Understanding Our First 1000 Users

Alexander Hipp
3 min readJun 16, 2021

This article is the first in a series where we share stories and best practices of our quest for reaching product/market fit with Beyond. This time: How we are using user research techniques and methods to define our target customers and learn about their underserved needs.

We don’t have a dedicated user researcher in the team yet. Therefore, everyone in the team is responsible for talking to potential users.

Marc Andreessen defined the term product/market fit as follows: “It means being in a good market with a product that can satisfy that market.” So this means you build something people want. But who are these people? What are their needs, fears, and dreams, and how does your product idea fit in their life? How are they solving the problem at the moment?

These questions can only be answered if you start talking to them a lot and frequently. We try to speak to five potential users a week in an open interview format for 30 minutes and with the whole team involved.

We mainly ask open-ended questions and let the interviewees do the talking without having too much structure in the discussion. Questions you ask should be around the problem they might have, that your solution is supposed to solve, possible friction with their current solutions, and where, when, why, and how often the problem occurs for them.

With Beyond, we are creating an entirely new market: The Curator Economy. Most people haven’t heard of this before and therefore don’t know that they might be potential members of this new emerging opportunity. This is why the possible future customer’s answers should mainly drive the direction of the conversation. Don’t tell them how great your idea is, what you envision the market to be and how it will change their lives in the future. You can do this at the end.

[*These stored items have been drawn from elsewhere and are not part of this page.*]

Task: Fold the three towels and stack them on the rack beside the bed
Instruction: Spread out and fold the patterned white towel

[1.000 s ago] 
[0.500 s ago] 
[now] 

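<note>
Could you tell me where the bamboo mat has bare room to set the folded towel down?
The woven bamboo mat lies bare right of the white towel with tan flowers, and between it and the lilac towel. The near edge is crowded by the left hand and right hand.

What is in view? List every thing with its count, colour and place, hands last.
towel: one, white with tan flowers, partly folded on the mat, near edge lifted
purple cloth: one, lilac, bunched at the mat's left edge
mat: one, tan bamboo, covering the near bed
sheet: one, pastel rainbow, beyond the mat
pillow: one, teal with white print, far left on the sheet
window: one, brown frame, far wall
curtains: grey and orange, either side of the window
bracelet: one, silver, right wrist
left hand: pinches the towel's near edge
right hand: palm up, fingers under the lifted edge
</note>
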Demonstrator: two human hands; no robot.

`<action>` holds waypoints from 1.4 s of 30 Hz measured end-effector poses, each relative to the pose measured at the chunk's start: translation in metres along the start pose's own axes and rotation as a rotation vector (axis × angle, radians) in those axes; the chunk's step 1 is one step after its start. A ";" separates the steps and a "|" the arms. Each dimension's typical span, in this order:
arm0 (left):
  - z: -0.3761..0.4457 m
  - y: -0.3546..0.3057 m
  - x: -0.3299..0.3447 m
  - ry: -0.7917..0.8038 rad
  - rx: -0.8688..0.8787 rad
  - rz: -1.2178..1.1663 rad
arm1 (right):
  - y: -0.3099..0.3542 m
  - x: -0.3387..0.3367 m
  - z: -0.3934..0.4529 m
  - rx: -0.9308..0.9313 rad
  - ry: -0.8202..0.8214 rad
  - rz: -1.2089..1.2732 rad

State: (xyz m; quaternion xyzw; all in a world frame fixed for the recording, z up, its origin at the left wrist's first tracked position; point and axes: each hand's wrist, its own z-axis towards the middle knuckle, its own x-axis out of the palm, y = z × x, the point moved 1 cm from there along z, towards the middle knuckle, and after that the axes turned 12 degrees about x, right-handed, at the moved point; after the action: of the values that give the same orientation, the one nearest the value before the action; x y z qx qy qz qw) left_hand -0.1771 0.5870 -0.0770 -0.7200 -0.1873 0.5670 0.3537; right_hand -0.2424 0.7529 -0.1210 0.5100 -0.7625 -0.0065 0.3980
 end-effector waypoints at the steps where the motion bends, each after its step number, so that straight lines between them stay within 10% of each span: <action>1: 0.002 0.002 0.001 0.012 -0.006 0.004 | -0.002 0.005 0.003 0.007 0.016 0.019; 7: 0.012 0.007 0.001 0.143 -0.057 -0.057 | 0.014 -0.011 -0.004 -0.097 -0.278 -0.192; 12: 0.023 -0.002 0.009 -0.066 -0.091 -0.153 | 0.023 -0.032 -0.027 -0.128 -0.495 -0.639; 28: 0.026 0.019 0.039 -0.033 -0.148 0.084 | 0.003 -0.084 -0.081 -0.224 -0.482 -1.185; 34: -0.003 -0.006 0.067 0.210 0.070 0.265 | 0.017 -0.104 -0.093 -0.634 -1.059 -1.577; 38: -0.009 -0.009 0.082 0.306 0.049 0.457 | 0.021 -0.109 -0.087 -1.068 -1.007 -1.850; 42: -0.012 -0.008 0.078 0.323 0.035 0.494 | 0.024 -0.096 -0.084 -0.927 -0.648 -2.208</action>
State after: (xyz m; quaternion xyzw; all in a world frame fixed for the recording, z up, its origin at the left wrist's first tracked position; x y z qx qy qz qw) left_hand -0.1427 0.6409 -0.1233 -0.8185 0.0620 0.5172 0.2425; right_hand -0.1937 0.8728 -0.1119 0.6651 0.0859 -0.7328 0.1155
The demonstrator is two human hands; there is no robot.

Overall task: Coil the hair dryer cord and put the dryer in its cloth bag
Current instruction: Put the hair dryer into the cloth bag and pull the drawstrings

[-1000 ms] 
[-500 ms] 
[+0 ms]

After a few interviews, there might already be specific patterns that evolve (we structure our notes with Notion. People are saying the same things or complaining about similar hurdles in their daily lives. These are great starting points for running a survey with a broader audience of people that might fit your target group. By doing this, you either verify or falsify first assumptions, and you get a lot more interested people to reach out to for an in-depth interview later on.

Also, you can build a first landing page that describes the problem as you see it and the way you want to solve the problem for them. The solution part doesn’t need to be super specific since you probably don’t exactly have a solution in mind yet. That’s ok. By allowing users to leave their email address on the landing page, you can capture early interest and build up a pool of potential users early on.

To get direct feedback from this waiting list group, we experimented with a quick video-based survey with three questions that we showed to the users right after they have signed up to the waiting list. This helped us to refine and improve the landing page directly.

After capturing many different opinions about your potential market, you are in a much better position to define your best customers. The first 1000 users will help you to the next stage. We talked to more than a hundred people as of now and had feedback from almost a thousand. This is still the beginning, but we have a much better picture now of what to build, and even more importantly, where to start.